> **EXERCISE PROMPT**
Reproduce the listing exactly. Omit pictures.

> **RECORDED INFORMATION**
[Start of Attachment]
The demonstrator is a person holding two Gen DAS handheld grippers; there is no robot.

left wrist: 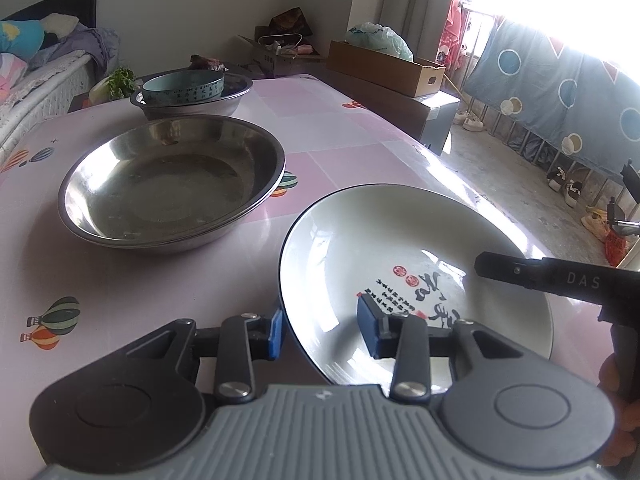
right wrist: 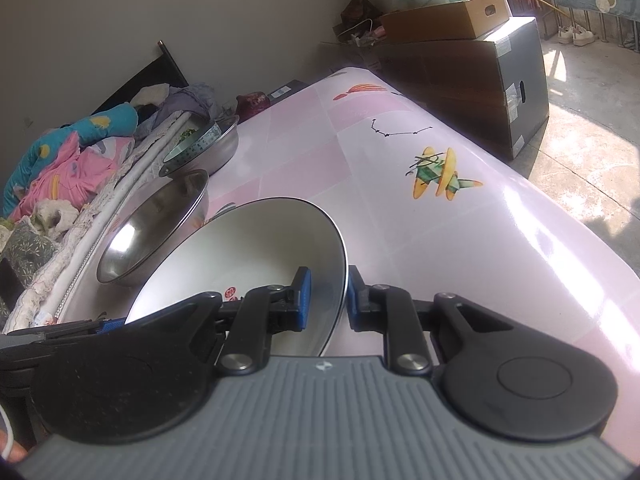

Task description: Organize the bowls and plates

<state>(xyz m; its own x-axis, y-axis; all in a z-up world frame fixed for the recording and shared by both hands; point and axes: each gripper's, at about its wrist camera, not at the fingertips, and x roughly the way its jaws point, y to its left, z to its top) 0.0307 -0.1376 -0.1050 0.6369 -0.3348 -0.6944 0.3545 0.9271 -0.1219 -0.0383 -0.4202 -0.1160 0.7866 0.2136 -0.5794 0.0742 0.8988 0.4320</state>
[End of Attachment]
> **EXERCISE RESULT**
The demonstrator is a person holding two Gen DAS handheld grippers; there is no robot.

left wrist: 
right wrist: 

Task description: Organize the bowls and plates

<state>(xyz m; its own x-axis, y-axis; all in a z-up world frame fixed for the recording and shared by both hands; point and axes: each gripper's, at about its wrist camera, not at the fingertips, and x roughly the way its jaws point, y to its left, z to its top) 0.0307 -0.1376 -0.1050 0.6369 -0.3348 -0.6944 0.3545 0.9271 -0.1219 -0.0383 -0.4202 -0.1160 0.7866 0.2136 -0.5794 0.0742 0.8988 0.4320</state>

No more output is needed for this exercise.